Directions for this task:
Your task is to transcribe the entries exactly.

======== Supplied information

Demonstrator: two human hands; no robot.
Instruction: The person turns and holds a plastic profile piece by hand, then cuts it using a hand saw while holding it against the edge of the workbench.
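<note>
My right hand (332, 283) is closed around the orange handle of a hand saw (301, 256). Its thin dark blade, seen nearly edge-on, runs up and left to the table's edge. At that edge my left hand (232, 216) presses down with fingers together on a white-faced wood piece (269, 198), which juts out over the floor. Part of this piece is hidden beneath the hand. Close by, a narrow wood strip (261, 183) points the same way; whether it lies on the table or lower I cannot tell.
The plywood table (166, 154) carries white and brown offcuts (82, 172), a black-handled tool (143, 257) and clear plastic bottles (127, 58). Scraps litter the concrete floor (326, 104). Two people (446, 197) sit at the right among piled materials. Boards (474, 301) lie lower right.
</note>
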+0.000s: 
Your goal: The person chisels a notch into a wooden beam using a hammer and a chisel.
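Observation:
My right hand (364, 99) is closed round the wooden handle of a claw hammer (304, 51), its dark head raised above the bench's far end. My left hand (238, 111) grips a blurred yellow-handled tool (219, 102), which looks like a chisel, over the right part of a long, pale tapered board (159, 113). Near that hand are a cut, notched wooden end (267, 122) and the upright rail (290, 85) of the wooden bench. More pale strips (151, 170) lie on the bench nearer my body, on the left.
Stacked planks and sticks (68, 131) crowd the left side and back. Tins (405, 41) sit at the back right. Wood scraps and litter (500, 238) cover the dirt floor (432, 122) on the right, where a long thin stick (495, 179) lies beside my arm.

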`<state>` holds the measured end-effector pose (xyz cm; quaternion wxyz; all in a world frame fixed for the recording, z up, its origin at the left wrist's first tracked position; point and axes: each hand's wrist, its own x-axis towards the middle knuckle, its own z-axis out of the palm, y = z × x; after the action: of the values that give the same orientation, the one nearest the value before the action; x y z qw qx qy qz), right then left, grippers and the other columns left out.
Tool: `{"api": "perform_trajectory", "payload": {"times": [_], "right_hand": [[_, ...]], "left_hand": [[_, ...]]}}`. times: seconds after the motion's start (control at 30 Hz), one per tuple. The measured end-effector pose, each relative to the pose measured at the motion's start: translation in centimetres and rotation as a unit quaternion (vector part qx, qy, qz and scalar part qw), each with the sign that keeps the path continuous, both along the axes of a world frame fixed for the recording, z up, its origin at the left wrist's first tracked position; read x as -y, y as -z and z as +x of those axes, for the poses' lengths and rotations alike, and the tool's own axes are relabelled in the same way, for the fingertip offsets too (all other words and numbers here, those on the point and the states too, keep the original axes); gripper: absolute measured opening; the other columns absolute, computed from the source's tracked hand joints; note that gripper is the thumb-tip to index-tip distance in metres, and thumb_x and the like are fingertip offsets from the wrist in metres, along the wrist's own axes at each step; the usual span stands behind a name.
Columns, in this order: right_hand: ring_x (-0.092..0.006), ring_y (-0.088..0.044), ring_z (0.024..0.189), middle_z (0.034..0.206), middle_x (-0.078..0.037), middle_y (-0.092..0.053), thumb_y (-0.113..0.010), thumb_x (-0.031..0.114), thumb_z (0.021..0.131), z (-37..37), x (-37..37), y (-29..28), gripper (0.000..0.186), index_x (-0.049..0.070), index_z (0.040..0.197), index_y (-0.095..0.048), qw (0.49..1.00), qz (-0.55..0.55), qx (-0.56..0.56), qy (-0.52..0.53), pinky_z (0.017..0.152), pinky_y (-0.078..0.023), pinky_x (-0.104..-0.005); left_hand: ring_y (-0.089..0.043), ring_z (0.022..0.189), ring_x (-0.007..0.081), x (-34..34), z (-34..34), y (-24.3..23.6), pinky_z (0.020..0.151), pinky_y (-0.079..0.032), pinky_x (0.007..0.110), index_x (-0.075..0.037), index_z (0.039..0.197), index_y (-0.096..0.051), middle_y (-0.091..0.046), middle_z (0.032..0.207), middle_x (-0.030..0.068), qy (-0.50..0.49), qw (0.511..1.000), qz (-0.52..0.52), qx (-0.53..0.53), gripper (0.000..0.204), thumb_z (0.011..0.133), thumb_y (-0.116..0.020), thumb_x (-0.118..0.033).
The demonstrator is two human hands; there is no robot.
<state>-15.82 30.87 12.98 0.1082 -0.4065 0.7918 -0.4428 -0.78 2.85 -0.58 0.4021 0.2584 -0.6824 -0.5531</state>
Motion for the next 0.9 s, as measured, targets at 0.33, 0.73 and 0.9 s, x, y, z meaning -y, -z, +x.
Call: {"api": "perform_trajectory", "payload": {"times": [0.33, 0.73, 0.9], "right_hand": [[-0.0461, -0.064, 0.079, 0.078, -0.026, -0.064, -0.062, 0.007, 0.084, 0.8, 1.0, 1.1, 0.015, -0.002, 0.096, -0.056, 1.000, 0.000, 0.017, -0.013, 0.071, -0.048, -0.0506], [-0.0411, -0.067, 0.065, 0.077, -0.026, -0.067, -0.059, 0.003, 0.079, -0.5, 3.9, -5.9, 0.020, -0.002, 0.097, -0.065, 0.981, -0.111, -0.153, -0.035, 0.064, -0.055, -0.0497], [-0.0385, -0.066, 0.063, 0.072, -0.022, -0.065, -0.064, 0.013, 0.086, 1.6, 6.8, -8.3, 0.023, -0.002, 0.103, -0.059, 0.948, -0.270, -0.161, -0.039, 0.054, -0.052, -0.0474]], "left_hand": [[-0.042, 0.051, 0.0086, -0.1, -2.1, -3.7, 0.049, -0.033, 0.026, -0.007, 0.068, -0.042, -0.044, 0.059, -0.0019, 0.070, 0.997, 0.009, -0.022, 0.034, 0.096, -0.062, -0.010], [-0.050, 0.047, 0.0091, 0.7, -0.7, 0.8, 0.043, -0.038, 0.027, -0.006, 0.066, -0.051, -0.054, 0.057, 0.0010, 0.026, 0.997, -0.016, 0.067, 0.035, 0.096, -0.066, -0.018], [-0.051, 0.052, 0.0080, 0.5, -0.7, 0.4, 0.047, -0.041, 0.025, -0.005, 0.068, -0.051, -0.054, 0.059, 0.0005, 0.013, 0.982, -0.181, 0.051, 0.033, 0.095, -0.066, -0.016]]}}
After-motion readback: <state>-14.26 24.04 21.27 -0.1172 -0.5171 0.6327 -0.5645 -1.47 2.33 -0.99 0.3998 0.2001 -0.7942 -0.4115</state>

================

The completed task:
Demonstrator: two human hands; no robot.
Instruction: The person turns and holds a plastic profile piece by hand, then cuts it using a hand saw while holding it against the edge of the workbench.
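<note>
My right hand (332, 283) is closed around the orange handle of a hand saw (301, 256). Its thin dark blade, seen nearly edge-on, runs up and left to the table's edge. At that edge my left hand (232, 216) presses down with fingers together on a white-faced wood piece (269, 198), which juts out over the floor. Part of this piece is hidden beneath the hand. Close by, a narrow wood strip (261, 183) points the same way; whether it lies on the table or lower I cannot tell.
The plywood table (166, 154) carries white and brown offcuts (82, 172), a black-handled tool (143, 257) and clear plastic bottles (127, 58). Scraps litter the concrete floor (326, 104). Two people (446, 197) sit at the right among piled materials. Boards (474, 301) lie lower right.
</note>
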+0.000s: 
Your goal: The person chisels a notch into a wooden beam using a hammer and a chisel.
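Observation:
My right hand (364, 99) is closed round the wooden handle of a claw hammer (304, 51), its dark head raised above the bench's far end. My left hand (238, 111) grips a blurred yellow-handled tool (219, 102), which looks like a chisel, over the right part of a long, pale tapered board (159, 113). Near that hand are a cut, notched wooden end (267, 122) and the upright rail (290, 85) of the wooden bench. More pale strips (151, 170) lie on the bench nearer my body, on the left.
Stacked planks and sticks (68, 131) crowd the left side and back. Tins (405, 41) sit at the back right. Wood scraps and litter (500, 238) cover the dirt floor (432, 122) on the right, where a long thin stick (495, 179) lies beside my arm.
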
`<state>` holds the measured end-effector pose (xyz cm; quaternion wxyz; all in a world frame fixed for the recording, z up, its origin at the left wrist's first tracked position; point and axes: each hand's wrist, its own x-axis towards the middle knuckle, its own z-axis out of the palm, y = z × x; after the action: of the values that give the same orientation, the one nearest the value before the action; x y z qw qx qy qz), right then left, grippers and the other columns left out.
Tool: `{"api": "perform_trajectory", "payload": {"times": [_], "right_hand": [[_, ...]], "left_hand": [[_, ...]]}}`. times: seconds after the motion's start (control at 30 Hz), one per tuple. The measured end-effector pose, each relative to the pose measured at the motion's start: translation in centimetres and rotation as a unit quaternion (vector part qx, qy, qz and scalar part qw), each with the sign that keeps the path continuous, both along the axes of a world frame fixed for the recording, z up, its origin at the left wrist's first tracked position; read x as -y, y as -z and z as +x of those axes, for the poses' lengths and rotations alike, and the tool's own axes are relabelled in the same way, for the fingertip offsets too (all other words and numbers here, those on the point and the states too, keep the original axes); gripper: absolute measured opening; the other columns absolute, computed from the source's tracked hand joints; note that gripper is the thumb-tip to index-tip distance in metres, and thumb_x and the like are fingertip offsets from the wrist in metres, along the wrist's own axes at each step; the usual span stands behind a name.
Columns, in this order: right_hand: ring_x (-0.092..0.006), ring_y (-0.088..0.044), ring_z (0.024..0.189), middle_z (0.034..0.206), middle_x (-0.078..0.037), middle_y (-0.092..0.053), thumb_y (-0.113..0.010), thumb_x (-0.031..0.114), thumb_z (0.021..0.131), z (-37..37), x (-37..37), y (-29..28), gripper (0.000..0.186), index_x (-0.049..0.070), index_z (0.040..0.197), index_y (-0.095..0.048), qw (0.49..1.00), qz (-0.55..0.55), qx (-0.56..0.56), qy (-0.52..0.53), pinky_z (0.017..0.152), pinky_y (-0.078..0.023), pinky_x (-0.104..-0.005); left_hand: ring_y (-0.089..0.043), ring_z (0.022..0.189), ring_x (-0.007..0.081), x (-34..34), z (-34..34), y (-24.3..23.6), pinky_z (0.020..0.151), pinky_y (-0.079..0.032), pinky_x (0.007..0.110), index_x (-0.075..0.037), index_z (0.039..0.197), index_y (-0.096..0.051), middle_y (-0.091..0.046), middle_z (0.032..0.207), middle_x (-0.030..0.068), qy (-0.50..0.49), qw (0.511..1.000), qz (-0.52..0.52), qx (-0.53..0.53), gripper (0.000..0.204), thumb_z (0.011..0.133), thumb_y (-0.116..0.020), thumb_x (-0.118..0.033).
The demonstrator is two human hands; there is no robot.
<state>-15.82 30.87 12.98 0.1082 -0.4065 0.7918 -0.4428 -0.78 2.85 -0.58 0.4021 0.2584 -0.6824 -0.5531</state>
Motion for the next 0.9 s, as measured, targets at 0.33, 0.73 and 0.9 s, x, y, z meaning -y, -z, +x.
Call: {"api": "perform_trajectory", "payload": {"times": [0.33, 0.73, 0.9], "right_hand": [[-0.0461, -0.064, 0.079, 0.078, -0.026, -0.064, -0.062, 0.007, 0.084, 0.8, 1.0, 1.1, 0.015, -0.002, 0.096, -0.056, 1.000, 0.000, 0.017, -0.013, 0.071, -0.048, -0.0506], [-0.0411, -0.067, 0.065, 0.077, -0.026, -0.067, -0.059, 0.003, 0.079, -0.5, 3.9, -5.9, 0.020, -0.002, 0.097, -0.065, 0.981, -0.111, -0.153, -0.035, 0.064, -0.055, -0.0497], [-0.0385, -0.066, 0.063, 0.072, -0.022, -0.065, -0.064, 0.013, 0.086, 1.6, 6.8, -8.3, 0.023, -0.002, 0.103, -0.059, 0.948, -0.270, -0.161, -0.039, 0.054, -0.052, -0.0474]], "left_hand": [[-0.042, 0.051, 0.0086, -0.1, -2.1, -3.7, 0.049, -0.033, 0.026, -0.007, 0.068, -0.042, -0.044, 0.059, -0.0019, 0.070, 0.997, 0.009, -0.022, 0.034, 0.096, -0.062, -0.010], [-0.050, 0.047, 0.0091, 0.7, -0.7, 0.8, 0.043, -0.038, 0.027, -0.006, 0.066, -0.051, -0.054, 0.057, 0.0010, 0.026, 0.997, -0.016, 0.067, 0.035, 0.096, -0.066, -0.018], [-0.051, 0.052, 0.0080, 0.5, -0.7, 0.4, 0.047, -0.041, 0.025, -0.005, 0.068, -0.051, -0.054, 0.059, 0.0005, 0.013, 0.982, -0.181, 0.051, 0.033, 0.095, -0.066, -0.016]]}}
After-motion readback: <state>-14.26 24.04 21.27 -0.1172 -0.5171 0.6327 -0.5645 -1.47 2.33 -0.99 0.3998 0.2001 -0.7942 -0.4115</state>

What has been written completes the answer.